Caminhando por esse sentido, autores como Thomas Ogden diferenciam os terrores noturnos dos pesadelos. Enquanto os pesadelos são sonhos que despertam medo, mas que possuem algum grau de elaboração onírica, os terrores noturnos são "impressões sensórias brutas relacionadas à experiência emocional". Isso ajuda um pouco a refletirmos sobre os terrores tão comuns em pacientes com stress pós-traumático, em que a situação aterrorizante pode ser constantemente revivenciada ao dormir.
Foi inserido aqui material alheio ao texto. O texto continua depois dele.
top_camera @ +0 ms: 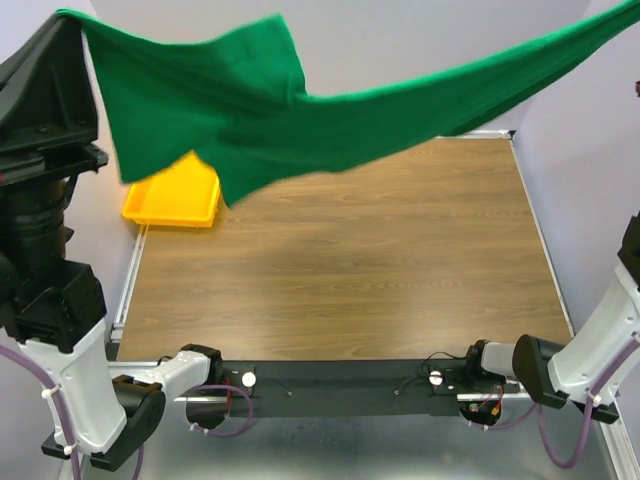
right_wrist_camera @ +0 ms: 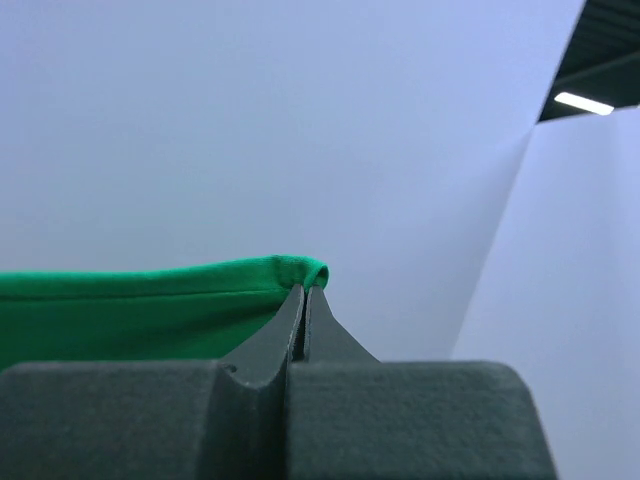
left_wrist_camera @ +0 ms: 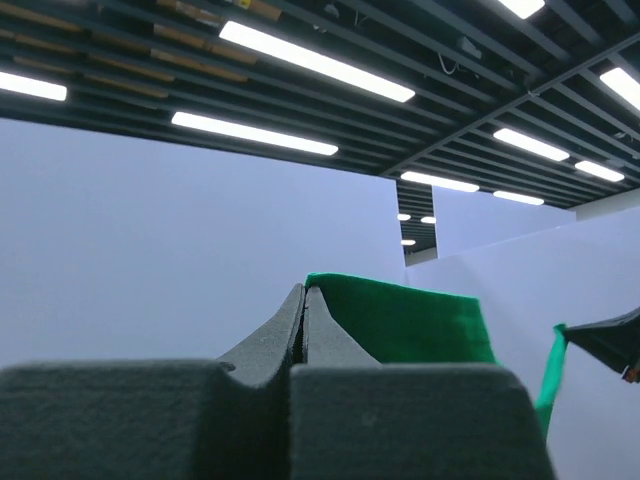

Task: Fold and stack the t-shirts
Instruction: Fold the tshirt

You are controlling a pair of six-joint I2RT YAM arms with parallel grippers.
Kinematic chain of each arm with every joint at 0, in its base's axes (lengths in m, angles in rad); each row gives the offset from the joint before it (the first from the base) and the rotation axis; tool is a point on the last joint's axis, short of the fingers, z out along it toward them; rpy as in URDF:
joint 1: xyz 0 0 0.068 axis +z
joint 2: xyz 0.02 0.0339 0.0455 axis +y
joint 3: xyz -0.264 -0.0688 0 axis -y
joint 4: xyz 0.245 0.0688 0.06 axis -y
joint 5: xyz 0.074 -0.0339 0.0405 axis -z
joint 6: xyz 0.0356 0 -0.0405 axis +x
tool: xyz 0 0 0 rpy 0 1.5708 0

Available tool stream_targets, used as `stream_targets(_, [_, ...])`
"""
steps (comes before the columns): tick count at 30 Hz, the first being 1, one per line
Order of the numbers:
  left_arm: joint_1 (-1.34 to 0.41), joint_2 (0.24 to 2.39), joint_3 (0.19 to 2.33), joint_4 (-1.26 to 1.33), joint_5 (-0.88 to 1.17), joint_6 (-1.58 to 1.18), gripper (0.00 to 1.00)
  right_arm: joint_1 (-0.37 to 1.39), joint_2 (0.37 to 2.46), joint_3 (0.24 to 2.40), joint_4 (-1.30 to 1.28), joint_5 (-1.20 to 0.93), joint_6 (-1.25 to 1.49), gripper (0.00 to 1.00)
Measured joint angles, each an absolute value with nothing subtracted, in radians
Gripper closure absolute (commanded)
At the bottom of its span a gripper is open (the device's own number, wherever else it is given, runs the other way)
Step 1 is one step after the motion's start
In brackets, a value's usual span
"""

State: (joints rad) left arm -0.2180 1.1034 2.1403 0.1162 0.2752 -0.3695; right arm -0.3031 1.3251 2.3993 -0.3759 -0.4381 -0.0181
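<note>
Near edge: left arm base point(top_camera: 205, 378) and right arm base point(top_camera: 487, 372) sit on a black strip, one at each end. The left arm goes up the left side of the overhead view. The right arm goes up the right side and leaves the frame.

Past the bases is a wood-grain counter point(top_camera: 350, 270).

The green t-shirt point(top_camera: 250, 110) is off the counter, up in the air, stretched between both end effectors across the top of the overhead view. It sags in the middle, and a doubled flap hangs lowest left of centre.

Left end effector point(left_wrist_camera: 304, 292): fingers pressed together, clamped on a shirt edge, with the green cloth point(left_wrist_camera: 400, 322) coming out right of the tips. In the overhead view it is at top left, with a shirt corner in it.

Right end effector point(right_wrist_camera: 304, 290): fingers together, clamped on a hemmed edge. The hem rolls over the tips and the cloth point(right_wrist_camera: 130, 320) runs off left. It doesn't show in the overhead view, where the shirt runs out at top right.

Far left corner of the counter: yellow tray point(top_camera: 175, 200), partly hidden behind the hanging flap. Can't tell if the cloth touches it.
</note>
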Motion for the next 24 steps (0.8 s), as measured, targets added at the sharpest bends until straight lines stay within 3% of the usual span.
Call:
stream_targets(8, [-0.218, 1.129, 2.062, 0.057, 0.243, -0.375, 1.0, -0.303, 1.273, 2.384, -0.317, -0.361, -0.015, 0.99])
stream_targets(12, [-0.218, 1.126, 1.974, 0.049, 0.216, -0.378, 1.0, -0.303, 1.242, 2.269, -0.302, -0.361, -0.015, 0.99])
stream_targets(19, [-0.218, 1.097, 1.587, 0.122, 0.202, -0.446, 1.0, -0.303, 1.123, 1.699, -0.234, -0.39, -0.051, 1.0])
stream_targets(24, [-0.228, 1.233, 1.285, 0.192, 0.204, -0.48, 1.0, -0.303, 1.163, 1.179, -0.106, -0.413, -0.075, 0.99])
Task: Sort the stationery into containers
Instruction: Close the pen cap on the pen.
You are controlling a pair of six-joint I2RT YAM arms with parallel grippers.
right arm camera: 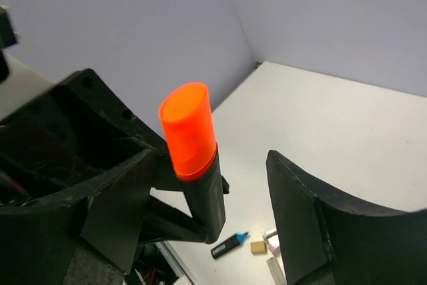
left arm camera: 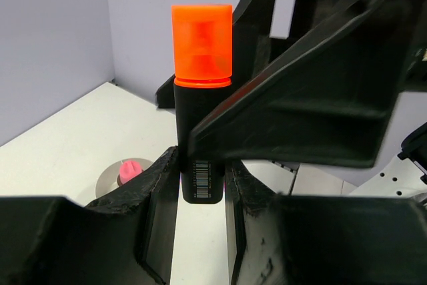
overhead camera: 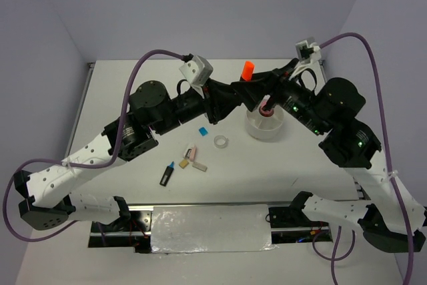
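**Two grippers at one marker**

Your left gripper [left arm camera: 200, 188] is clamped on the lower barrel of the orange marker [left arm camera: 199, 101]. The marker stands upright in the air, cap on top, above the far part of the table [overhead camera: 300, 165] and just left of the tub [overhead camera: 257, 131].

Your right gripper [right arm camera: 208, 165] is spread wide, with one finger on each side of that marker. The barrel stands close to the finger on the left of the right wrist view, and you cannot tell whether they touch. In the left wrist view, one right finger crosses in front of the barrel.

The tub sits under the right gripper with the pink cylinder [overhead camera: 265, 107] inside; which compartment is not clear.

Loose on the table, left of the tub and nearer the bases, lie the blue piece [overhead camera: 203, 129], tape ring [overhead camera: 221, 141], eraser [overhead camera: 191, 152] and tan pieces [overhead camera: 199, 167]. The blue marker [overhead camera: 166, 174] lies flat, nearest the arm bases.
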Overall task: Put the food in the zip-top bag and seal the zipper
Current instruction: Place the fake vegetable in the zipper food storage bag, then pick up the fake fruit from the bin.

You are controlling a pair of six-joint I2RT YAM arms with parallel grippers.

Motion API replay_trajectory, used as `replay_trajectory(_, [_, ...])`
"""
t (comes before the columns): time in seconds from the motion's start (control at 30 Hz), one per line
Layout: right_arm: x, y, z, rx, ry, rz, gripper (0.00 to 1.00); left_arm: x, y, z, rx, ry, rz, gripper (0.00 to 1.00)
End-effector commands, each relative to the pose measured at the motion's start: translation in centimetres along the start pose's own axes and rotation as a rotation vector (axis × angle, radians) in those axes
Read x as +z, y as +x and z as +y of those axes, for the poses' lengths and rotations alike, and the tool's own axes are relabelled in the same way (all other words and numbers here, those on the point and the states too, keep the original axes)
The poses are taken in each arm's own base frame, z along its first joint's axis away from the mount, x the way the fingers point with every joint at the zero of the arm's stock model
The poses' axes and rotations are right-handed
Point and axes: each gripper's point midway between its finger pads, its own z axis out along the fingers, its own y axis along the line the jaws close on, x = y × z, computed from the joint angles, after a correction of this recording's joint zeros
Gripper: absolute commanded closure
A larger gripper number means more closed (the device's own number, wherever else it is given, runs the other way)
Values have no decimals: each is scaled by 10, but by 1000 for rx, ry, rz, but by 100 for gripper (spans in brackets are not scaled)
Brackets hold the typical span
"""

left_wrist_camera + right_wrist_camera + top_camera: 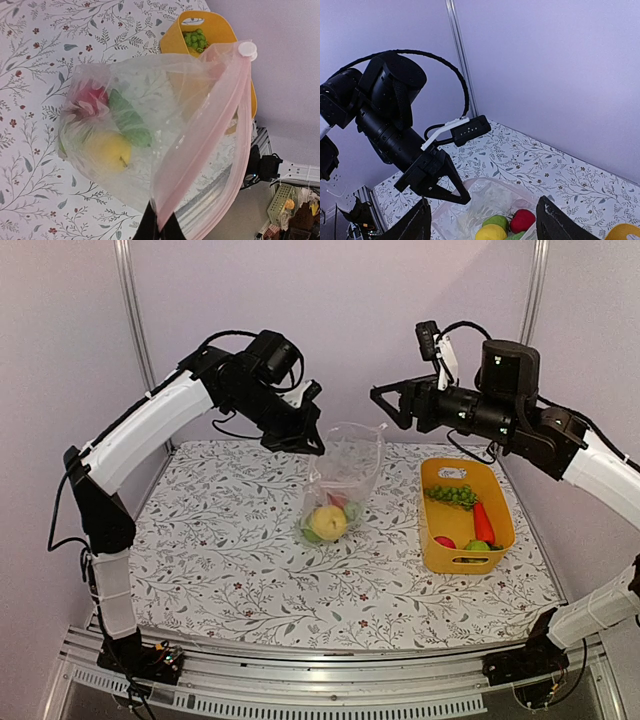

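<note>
The left hand [308, 437] pinches the zip-top bag [347, 472] by one edge only — it may slip; the right hand [386, 400] stands wide, empty.

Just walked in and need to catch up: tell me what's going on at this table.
The left gripper is pinched shut on the mouth edge of the zip-top bag, holding it upright. A lemon, a red piece and green ones sit inside. The right gripper hangs open and empty beside the bag's mouth. Grapes, a carrot and two small pieces lie in the yellow basket, and the zipper looks unsealed.
</note>
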Motion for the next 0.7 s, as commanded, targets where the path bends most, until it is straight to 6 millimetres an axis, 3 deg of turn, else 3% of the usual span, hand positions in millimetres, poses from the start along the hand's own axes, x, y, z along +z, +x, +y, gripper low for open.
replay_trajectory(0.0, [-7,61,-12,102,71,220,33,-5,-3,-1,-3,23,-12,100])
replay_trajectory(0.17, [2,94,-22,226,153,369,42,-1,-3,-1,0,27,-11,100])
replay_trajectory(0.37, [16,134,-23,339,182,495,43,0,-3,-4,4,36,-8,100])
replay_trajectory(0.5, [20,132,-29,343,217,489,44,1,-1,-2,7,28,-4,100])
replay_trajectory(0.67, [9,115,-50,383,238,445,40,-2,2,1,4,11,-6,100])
Para Ogden, esses pacientes buscam "ajuda para sonharem sua experiência não sonhada e insonhável" (em "Esta Arte da Psicanálise").  

Sonhos habitados


O sonho é, portanto, um produto da biografia do sonhador. Dessa forma, interpretações universais não são possíveis. Não existiria um significado único, por exemplo, para sonhar com um determinado tipo de animal ou um determinado tipo de situação. No contexto clínico, o relato de um sonho acaba funcionando mais como um instigador de associações, ou seja, o que vem à mente a partir do sonho, da experiência do sonho, dos elementos que surgiram nele.
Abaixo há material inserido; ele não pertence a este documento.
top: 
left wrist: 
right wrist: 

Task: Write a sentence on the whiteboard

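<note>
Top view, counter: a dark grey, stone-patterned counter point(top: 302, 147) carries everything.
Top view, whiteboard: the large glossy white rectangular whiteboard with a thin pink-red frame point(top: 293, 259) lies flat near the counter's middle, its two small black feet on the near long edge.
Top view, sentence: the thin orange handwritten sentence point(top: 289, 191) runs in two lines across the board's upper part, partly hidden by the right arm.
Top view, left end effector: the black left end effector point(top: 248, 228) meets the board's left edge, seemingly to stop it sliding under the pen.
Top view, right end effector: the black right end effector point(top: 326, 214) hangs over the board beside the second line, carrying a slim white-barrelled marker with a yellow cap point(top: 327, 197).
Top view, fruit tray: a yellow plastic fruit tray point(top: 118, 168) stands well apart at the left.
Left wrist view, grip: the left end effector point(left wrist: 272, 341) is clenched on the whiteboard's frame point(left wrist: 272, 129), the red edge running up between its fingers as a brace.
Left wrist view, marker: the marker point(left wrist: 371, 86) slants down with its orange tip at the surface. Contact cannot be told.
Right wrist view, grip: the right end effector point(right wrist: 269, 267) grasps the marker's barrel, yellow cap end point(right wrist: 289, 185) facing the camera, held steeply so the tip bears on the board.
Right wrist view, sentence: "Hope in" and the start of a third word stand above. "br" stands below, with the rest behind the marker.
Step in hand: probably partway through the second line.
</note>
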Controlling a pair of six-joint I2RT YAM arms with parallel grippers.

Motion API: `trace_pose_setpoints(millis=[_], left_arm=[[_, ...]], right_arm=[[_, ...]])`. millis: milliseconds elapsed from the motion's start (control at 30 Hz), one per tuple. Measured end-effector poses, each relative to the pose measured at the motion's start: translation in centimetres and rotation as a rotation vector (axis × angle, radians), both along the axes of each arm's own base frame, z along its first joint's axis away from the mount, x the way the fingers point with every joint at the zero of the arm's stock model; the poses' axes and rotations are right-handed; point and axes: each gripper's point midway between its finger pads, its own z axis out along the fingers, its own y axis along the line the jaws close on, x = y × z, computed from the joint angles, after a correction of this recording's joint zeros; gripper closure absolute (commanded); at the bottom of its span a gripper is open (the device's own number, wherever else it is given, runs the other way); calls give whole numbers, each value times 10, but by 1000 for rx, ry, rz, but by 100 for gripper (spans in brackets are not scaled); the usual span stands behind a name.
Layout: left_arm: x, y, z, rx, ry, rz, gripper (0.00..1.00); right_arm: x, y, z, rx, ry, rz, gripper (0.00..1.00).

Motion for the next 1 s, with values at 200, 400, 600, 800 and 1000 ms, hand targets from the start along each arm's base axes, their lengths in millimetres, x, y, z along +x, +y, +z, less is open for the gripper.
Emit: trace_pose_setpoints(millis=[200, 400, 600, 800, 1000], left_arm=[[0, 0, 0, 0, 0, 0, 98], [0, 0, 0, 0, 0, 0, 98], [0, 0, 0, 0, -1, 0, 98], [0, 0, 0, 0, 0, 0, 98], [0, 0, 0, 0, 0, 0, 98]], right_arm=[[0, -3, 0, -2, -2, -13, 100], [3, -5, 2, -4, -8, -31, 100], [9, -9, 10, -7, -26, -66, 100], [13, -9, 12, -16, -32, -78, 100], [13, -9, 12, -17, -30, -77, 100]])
De tal modo que a ideia de interpretação não deve ser de pacificar a mente do sonhador, mas justamente de mantê-la ainda mais curiosa sobre seu próprio mundo interno, produzindo, portanto, novos sonhos, ao invés de respostas que fornecem a ilusão de conquista de si. É mais como um navegador que, do barco, avista uma terra que lhe é estranha. Uma possibilidade é simplesmente dar um nome àquele pedaço e seguir em frente para a rota previsível. Outra possibilidade é direcionar o leme para o desconhecido, um pouco no sentido do que Bion chamava de "capacidade negativa": a capacidade de tolerar a dúvida e a incerteza, sem pressa para transformar em um frágil conhecimento.
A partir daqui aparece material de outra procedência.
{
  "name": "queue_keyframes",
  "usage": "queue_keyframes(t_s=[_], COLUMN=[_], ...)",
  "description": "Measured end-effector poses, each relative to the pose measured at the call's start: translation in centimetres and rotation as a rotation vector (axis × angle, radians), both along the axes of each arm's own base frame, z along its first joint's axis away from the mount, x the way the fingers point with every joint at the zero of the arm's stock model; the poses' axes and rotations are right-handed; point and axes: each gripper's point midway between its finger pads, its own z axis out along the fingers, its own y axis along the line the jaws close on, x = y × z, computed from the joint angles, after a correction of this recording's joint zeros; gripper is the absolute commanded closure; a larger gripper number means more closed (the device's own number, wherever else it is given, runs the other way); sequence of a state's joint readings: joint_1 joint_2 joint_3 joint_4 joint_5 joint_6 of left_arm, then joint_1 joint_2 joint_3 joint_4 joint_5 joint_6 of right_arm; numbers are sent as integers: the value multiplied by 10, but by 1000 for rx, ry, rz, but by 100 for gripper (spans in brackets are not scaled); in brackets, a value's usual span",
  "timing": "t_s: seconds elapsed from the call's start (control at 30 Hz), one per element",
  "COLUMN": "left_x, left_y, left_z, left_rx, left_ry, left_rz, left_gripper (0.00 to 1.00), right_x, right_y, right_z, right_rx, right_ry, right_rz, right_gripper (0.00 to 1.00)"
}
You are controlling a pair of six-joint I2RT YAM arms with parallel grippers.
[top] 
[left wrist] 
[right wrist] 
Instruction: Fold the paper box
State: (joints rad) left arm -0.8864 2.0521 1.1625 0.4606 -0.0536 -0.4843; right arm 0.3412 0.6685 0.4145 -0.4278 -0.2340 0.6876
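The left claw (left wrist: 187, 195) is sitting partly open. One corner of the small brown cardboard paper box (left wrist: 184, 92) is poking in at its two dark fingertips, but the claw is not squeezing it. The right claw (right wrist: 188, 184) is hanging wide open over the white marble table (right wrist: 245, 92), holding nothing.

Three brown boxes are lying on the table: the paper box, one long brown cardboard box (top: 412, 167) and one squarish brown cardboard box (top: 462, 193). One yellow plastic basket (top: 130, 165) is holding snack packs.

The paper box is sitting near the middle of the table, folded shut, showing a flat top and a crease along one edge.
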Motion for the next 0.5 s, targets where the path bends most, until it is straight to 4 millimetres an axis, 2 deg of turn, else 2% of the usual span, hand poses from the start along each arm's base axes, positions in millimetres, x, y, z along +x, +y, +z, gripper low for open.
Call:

Afinal de contas, tratar o desconhecido como um já conhecido é justamente o que poderíamos chamar de sintomas. A expectativa da morte, por exemplo, talvez resulte em tanta ansiedade e medo não pelo que há nela de tão desconhecido, mas em razão do que achamos que a conhecemos. Acreditamos, por exemplo, que a morte será uma grande solidão ou um grande esquecimento, parecido com nosso tão conhecido abandono, constituinte da vida humana. Para outros, a morte talvez seja como uma dor, só que incessantemente reproduzida, como uma cãibra infinita. Os mais catastróficos chegam a pensar que morrer é ficar preso em um caixão, mudo, com o grito abafado pela terra. Aceitamos todas as hipóteses, incluindo as mais absurdas, menos uma: a de que simplesmente não podermos conhecer.


Inapreensível


Freud também usava a expressão "umbigo do sonho" para representar o que há nele de desconhecido, inapreensível. Sonhando, os seres que nos habitam (ou nossas fantasias, se preferir) começam a dançar, criando cenas desconcertantes, como expressa em verso a poeta polonesa Wislawa Szymborska: "Meus sonhos — nem eles são como deveriam, habitados". Assim, com os sonhos possuímos uma relação de estranha intimidade. Uma intimidade tão grande e intensa, talvez, que parece não nos pertencer, como se falasse de um outro mundo, assim como se chegarmos perto demais de qualquer objeto, não conseguimos mais enxergar e tudo fica escuro.


Ainda desse modo, o espaço analítico deve propiciar ao analisando um ambiente sonhante, ou seja, um espaço em que ele se sinta livre para associar, deslizar em seus significantes com liberdade, sem temer julgamentos. Da mesma forma, o analista deve se permitir uma escuta sonhante, que não fique presa à necessidade de compreensão, pois essa pode obstruir o alcance da experiência analítica.